Records from a collection
========================================================================
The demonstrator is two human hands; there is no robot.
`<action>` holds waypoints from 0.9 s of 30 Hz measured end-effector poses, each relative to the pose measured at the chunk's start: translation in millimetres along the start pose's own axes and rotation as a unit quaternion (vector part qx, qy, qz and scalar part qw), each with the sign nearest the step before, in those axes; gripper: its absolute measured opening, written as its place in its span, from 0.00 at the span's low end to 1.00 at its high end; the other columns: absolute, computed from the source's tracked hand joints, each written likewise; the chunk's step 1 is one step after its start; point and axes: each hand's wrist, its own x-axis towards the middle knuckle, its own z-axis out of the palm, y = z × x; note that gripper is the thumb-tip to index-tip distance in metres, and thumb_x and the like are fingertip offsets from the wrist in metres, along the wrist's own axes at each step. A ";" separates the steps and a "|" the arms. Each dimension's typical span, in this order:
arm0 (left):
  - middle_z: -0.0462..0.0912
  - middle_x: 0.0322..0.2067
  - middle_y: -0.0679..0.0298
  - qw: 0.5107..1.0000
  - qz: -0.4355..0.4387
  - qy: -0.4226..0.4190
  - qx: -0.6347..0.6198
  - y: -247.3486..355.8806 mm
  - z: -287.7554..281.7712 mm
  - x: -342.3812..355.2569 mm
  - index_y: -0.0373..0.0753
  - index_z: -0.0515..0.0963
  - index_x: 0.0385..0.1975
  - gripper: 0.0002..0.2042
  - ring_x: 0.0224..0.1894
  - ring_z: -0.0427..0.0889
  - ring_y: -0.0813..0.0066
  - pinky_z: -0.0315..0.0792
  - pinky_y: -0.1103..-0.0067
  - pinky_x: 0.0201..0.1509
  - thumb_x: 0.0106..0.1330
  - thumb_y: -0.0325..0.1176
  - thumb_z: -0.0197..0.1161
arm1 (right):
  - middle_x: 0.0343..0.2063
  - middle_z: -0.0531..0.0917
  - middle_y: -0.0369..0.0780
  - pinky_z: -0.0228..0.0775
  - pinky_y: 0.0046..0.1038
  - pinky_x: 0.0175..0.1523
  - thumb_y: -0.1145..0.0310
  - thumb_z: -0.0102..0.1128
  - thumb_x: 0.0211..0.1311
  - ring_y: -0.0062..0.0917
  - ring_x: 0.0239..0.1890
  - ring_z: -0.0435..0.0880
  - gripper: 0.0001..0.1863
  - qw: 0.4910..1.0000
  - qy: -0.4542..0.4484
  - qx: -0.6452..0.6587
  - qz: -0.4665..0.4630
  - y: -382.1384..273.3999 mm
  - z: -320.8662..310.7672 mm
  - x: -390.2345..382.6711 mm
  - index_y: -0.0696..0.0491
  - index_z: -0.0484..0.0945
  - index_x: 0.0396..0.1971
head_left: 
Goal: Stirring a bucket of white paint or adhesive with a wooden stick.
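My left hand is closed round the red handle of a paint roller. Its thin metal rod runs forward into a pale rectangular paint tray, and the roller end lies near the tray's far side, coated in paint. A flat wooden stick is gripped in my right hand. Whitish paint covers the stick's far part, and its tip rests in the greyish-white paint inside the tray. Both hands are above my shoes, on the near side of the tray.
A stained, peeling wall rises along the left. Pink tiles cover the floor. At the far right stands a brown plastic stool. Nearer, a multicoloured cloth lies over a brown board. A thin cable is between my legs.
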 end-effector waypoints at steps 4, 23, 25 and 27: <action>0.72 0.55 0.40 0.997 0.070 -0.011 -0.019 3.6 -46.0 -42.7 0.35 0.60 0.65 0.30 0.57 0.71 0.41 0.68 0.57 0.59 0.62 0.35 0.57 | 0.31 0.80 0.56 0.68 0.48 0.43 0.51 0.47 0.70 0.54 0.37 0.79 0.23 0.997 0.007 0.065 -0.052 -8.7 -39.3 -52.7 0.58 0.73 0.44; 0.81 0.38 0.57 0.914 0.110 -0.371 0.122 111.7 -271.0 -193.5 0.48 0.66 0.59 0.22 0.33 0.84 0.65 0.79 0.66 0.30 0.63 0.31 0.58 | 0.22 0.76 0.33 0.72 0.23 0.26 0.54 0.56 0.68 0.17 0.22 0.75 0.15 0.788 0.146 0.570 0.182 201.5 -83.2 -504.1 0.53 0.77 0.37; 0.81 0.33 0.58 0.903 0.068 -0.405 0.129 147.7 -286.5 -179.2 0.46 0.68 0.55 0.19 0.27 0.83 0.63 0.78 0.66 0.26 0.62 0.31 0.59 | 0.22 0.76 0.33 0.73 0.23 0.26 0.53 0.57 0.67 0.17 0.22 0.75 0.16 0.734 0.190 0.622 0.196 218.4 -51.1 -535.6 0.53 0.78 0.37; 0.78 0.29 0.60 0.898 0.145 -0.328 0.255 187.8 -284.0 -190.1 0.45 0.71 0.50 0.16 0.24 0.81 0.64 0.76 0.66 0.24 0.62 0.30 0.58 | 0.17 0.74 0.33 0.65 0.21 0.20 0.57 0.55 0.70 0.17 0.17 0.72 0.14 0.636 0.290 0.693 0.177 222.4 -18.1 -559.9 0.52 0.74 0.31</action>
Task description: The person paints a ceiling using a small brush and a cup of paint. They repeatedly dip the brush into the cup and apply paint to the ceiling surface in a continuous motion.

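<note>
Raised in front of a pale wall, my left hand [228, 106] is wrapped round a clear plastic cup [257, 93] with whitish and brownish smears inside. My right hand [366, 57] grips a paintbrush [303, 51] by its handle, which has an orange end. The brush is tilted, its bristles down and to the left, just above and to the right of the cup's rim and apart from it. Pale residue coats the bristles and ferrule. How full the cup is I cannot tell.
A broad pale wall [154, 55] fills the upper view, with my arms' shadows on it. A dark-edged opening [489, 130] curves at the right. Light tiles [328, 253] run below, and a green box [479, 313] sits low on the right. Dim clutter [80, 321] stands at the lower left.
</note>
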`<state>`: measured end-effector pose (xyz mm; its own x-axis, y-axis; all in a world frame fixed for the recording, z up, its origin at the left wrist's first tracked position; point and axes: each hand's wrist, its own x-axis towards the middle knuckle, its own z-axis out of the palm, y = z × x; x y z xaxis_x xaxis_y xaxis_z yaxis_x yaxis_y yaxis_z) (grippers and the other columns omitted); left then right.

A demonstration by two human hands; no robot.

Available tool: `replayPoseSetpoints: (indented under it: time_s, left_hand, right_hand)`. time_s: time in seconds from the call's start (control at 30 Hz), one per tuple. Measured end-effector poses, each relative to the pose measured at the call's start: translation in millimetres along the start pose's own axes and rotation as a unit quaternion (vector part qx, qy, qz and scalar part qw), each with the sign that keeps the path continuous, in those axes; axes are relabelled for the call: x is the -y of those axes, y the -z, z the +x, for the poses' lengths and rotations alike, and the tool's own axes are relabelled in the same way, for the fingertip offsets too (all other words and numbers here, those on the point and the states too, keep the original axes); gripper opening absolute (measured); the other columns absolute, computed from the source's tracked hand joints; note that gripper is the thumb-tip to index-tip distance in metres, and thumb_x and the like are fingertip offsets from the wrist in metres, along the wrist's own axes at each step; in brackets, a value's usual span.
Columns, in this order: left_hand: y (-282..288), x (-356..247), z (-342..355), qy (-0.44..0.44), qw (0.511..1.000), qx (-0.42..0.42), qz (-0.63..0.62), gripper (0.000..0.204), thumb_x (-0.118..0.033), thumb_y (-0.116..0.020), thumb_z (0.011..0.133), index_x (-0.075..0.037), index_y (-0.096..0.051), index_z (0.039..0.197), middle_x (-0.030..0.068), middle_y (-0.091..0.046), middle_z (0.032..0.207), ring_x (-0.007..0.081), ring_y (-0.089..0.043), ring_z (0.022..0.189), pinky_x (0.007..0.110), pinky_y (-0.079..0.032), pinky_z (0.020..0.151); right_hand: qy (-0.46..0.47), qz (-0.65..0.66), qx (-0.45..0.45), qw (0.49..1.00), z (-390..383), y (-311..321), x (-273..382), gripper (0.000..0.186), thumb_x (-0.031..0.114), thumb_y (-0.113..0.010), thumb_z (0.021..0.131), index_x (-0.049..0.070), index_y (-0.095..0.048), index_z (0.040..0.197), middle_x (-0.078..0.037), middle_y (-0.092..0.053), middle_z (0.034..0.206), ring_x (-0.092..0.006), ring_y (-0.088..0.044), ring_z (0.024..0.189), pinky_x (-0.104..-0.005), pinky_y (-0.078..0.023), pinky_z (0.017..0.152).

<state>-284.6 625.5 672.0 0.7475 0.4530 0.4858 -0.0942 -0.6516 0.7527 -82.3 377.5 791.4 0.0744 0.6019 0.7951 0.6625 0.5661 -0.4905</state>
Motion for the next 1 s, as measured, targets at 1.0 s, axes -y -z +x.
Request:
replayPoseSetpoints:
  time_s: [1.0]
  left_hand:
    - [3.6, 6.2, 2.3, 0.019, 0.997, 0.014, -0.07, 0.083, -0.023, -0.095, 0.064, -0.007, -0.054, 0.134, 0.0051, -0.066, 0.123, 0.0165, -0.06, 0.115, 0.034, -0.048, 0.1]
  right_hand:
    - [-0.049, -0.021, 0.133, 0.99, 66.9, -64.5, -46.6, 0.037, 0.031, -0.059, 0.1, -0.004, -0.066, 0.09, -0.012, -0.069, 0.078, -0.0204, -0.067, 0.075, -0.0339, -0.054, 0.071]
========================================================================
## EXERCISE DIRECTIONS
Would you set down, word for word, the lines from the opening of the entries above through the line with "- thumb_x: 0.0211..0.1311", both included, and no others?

## ANSWER AREA
The demonstrator is two human hands; there is no robot.
`<action>` holds waypoints from 0.9 s of 30 Hz measured end-effector poses, each relative to the pose measured at the chunk's start: translation in millimetres along the start pose's own axes and rotation as a unit quaternion (vector part qx, qy, qz and scalar part qw), each with the sign nearest the step before, in those axes; gripper: its absolute measured opening, written as its place in its span, from 0.00 at the span's low end to 1.00 at its high end; the other columns: absolute, computed from the source's tracked hand joints, each written likewise; the chunk's step 1 is one step after its start; point and axes: each hand's wrist, its own x-axis towards the middle knuckle, its own z-axis out of the palm, y = z × x; note that gripper is the thumb-tip to index-tip distance in metres, and thumb_x and the like are fingertip offsets from the wrist in metres, along the wrist's own axes at each step. A ";" separates the steps and a "|" the arms. Each dimension's typical span, in this order:
arm0 (left):
  - middle_z: -0.0462..0.0912
  - middle_x: 0.0322..0.2067
  - middle_y: -0.0679..0.0298
  - qw: 0.5107..1.0000
  - qz: -0.4355..0.4387
  - qy: -0.4226..0.4190
  - qx: -0.6347..0.6198
  - y: -247.3486..355.8806 mm
  - z: -287.7554..281.7712 mm
  - x: -342.3812..355.2569 mm
  - index_y: -0.0373..0.0753
  - index_z: -0.0515..0.0963
  - index_x: 0.0385..0.1975
  - gripper: 0.0002..0.2042
  - ring_x: 0.0224..0.1894
  - ring_z: -0.0427..0.0889
  - ring_y: -0.0813..0.0066
  - pinky_z: -0.0315..0.0792
  - pinky_y: -0.1103..-0.0067
  - pinky_x: 0.0201..0.1509
  - thumb_x: 0.0106..0.1330
  - thumb_y: -0.0325..0.1176
  - thumb_z: -0.0197..0.1161
arm1 (right):
  - middle_x: 0.0343..0.2063
  - middle_z: -0.0531..0.0917
  - middle_y: -0.0369..0.0780
  - pinky_z: -0.0228..0.0775
  - pinky_y: 0.0046..0.1038
  - pinky_x: 0.0175..0.1523
  - thumb_y: -0.1145..0.0310
  - thumb_z: -0.0102..0.1128
  - thumb_x: 0.0211..0.1311

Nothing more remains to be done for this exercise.